→ **WHAT TO WORK ON**:
How do the lines below between the ones holding "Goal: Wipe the" and "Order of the", inclusive, read? Give them again exactly, with no other lines.

Data items:
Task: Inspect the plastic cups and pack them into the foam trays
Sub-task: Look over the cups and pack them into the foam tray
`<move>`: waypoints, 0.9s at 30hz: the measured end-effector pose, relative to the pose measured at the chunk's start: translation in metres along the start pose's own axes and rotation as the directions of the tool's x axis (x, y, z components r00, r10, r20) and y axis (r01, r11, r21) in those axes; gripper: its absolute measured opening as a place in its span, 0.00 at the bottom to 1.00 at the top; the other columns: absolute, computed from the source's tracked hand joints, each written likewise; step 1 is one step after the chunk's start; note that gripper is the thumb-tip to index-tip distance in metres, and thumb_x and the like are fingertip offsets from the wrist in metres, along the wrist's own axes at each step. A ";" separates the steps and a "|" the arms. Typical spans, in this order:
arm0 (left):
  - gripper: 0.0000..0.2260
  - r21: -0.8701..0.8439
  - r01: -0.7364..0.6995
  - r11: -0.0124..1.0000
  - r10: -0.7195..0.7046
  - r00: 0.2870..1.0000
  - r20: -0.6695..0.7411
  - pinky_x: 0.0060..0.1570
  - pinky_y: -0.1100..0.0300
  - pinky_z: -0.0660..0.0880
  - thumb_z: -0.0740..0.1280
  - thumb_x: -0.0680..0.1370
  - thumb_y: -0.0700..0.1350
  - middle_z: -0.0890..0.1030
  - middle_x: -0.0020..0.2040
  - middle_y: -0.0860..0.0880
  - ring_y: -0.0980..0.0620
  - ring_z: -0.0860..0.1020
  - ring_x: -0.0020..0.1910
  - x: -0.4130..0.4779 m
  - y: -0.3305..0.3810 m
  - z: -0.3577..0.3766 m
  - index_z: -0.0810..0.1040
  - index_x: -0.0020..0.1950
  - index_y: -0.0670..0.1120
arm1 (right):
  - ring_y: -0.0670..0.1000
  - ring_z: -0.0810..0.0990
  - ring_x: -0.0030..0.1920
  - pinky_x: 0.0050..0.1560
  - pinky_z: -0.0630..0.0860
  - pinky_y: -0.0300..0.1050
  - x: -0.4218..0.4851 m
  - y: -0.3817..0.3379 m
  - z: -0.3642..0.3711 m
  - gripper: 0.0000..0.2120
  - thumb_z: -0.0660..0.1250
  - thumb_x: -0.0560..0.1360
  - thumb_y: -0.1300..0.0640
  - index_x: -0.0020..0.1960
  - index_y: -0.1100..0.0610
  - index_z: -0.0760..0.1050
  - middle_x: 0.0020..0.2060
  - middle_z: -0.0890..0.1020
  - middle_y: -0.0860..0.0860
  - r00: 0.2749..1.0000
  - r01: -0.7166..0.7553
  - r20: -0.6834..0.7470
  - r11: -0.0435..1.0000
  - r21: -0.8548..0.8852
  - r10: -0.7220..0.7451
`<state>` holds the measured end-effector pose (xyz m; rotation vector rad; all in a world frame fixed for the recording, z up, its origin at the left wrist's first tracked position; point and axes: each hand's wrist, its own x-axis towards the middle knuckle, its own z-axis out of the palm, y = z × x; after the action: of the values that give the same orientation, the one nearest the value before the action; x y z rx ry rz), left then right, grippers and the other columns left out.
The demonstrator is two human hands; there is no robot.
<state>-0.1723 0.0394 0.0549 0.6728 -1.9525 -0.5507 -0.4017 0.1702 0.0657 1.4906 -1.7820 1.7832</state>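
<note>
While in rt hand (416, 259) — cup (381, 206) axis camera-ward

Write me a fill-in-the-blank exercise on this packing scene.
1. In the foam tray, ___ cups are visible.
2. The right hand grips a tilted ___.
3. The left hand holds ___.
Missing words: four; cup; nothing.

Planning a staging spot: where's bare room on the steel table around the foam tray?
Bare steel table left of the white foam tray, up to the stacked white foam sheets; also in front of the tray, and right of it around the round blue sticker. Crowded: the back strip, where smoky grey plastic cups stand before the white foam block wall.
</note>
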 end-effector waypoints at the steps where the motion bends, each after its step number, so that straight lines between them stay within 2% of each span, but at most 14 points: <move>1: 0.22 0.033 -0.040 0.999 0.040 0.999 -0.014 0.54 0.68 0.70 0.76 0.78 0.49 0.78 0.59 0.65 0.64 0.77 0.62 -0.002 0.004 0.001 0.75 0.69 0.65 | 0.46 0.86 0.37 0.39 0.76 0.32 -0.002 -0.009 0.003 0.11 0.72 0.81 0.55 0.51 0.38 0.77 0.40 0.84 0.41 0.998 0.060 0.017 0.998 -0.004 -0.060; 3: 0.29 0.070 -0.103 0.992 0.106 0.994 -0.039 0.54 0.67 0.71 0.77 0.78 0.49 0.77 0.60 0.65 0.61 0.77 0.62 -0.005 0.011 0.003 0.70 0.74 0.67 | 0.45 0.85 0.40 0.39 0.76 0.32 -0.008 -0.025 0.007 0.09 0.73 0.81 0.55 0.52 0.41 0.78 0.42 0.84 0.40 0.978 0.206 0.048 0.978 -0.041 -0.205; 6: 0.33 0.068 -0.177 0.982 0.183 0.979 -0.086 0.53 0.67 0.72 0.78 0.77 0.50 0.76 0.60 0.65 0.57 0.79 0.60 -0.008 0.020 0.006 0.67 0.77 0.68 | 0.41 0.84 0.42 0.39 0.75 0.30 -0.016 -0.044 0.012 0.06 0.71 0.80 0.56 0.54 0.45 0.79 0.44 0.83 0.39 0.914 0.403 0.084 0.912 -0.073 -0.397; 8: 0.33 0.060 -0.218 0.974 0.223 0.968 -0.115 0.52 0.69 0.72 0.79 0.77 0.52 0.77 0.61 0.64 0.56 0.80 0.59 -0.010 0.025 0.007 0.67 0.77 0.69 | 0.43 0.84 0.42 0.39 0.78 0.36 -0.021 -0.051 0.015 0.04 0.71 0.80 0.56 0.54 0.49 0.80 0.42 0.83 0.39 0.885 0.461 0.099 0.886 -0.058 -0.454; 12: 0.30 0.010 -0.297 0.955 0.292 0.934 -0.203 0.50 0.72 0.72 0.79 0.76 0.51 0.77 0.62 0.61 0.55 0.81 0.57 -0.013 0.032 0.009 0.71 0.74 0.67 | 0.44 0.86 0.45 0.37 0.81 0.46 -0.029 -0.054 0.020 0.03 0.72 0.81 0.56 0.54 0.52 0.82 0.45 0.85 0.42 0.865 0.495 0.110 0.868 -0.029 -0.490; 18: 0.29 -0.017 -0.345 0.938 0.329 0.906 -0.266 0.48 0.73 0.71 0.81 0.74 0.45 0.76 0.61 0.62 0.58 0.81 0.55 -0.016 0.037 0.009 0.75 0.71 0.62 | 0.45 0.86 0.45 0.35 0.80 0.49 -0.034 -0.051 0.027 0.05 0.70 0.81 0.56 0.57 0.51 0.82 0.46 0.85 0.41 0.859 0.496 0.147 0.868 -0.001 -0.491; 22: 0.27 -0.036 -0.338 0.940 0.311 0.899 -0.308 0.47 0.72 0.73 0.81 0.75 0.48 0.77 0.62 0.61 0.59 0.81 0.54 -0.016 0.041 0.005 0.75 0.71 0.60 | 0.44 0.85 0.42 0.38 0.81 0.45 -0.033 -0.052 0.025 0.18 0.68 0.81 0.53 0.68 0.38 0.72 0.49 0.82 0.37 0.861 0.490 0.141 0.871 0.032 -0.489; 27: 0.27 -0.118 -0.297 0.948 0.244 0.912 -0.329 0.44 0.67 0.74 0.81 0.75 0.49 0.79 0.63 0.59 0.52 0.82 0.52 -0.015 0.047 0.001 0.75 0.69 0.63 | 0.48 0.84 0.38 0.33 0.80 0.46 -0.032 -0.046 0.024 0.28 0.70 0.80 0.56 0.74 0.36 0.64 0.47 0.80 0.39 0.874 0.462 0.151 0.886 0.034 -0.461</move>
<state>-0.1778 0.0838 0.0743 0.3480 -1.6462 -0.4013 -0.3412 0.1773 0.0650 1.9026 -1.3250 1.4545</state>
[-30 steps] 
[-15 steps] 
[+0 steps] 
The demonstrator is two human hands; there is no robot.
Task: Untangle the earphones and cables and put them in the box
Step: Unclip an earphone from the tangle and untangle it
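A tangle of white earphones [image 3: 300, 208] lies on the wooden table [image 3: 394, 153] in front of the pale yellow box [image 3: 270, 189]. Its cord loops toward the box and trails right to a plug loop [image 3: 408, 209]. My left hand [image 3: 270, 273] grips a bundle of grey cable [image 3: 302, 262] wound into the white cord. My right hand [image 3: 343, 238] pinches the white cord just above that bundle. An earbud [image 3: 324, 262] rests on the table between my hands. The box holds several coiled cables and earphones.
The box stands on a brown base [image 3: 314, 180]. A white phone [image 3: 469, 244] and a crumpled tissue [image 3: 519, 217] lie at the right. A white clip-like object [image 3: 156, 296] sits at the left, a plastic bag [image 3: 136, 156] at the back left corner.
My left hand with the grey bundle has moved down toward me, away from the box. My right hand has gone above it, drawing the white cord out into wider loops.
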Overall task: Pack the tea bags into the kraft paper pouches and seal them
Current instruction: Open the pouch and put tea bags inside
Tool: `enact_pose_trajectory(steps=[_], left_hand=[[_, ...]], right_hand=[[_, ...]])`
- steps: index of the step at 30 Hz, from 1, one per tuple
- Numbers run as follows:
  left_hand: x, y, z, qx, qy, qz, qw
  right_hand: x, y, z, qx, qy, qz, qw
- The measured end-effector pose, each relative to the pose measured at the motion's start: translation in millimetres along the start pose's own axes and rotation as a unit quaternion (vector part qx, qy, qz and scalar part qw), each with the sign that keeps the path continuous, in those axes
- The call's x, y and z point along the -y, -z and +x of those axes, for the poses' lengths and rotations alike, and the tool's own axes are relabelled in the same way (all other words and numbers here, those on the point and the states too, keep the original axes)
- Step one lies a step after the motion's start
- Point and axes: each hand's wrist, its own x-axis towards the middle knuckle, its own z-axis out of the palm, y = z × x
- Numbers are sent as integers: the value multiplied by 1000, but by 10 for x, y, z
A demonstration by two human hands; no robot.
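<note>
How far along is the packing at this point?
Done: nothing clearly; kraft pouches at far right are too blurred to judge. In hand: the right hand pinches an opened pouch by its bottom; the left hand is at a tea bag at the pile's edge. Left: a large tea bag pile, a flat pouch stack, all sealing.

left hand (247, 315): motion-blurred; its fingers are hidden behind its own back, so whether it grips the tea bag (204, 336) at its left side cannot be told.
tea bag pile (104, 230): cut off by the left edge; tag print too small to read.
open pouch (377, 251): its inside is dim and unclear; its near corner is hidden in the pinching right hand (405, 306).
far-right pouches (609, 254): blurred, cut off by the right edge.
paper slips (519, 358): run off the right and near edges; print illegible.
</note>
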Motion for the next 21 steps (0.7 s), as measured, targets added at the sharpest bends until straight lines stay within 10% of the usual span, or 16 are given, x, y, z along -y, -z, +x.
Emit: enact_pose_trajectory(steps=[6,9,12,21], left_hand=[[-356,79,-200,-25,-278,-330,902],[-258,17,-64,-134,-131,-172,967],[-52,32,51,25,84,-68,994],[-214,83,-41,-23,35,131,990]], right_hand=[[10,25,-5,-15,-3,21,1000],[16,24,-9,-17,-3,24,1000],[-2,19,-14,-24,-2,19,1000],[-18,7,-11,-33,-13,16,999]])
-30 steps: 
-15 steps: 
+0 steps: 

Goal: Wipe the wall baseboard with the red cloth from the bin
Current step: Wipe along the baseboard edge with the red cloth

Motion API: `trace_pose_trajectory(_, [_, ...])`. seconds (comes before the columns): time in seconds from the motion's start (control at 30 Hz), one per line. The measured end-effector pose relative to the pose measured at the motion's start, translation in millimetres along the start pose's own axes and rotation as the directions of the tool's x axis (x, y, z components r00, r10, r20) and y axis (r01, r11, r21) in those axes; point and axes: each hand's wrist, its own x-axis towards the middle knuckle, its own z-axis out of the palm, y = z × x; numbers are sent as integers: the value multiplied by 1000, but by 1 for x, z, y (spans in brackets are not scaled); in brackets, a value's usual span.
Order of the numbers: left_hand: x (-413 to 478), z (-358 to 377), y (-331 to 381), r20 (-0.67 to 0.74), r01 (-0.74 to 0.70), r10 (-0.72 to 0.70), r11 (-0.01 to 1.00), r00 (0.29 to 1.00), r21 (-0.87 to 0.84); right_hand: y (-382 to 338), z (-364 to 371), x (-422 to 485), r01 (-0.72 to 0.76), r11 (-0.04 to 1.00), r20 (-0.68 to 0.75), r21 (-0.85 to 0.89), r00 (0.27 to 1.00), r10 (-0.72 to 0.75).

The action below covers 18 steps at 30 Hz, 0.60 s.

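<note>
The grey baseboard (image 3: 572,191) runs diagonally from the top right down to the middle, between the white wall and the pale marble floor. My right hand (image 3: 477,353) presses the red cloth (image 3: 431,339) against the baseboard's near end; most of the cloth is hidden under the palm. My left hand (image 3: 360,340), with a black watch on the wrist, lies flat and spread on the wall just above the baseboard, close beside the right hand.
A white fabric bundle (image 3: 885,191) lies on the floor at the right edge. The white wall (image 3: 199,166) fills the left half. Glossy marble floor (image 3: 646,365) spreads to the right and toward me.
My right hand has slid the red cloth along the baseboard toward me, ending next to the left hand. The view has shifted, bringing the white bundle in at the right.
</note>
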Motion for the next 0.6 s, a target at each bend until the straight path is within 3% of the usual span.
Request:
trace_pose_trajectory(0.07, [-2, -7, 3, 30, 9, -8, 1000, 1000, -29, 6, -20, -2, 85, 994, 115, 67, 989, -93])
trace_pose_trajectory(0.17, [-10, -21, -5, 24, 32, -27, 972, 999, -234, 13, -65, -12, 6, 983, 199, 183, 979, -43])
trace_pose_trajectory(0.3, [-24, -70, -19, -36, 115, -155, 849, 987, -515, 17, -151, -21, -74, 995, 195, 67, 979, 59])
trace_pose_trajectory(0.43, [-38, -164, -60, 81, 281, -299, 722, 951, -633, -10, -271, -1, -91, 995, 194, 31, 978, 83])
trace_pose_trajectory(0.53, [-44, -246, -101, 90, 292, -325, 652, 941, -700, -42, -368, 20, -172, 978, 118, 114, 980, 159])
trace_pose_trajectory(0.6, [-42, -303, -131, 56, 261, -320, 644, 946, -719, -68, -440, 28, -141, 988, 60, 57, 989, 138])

→ **YOUR SOLUTION**:
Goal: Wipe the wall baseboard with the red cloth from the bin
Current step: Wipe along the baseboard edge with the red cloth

Motion API: `trace_pose_trajectory(_, [_, ...])`. seconds (comes before the columns): time in seconds from the motion's start (control at 30 Hz), one per line. The measured end-effector pose relative to the pose measured at the motion's start, translation in millimetres along the start pose's own axes and rotation as the directions of the tool's x axis (x, y, z components r00, r10, r20) and y axis (r01, r11, r21) in those axes; point and axes: each hand's wrist, its own x-axis towards the middle knuckle, its own z-axis out of the palm, y = z × x; numbers are sent as integers: the value multiplied by 1000, but by 1 for x, z, y (spans in brackets are not scaled); in brackets, a value's usual span.
Order of the numbers: left_hand: x (-413 to 478), z (-358 to 377), y (-331 to 381), r20 (-0.67 to 0.74), r01 (-0.74 to 0.70), r10 (-0.72 to 0.70), r11 (-0.01 to 1.00), r00 (0.29 to 1.00), r21 (-0.87 to 0.84); right_hand: y (-382 to 338), z (-364 to 371), x (-422 to 485), r01 (-0.72 to 0.76), r11 (-0.04 to 1.00), r20 (-0.68 to 0.75), r21 (-0.85 to 0.89), r00 (0.27 to 1.00), r10 (-0.72 to 0.75).

What precedes this is the full answer.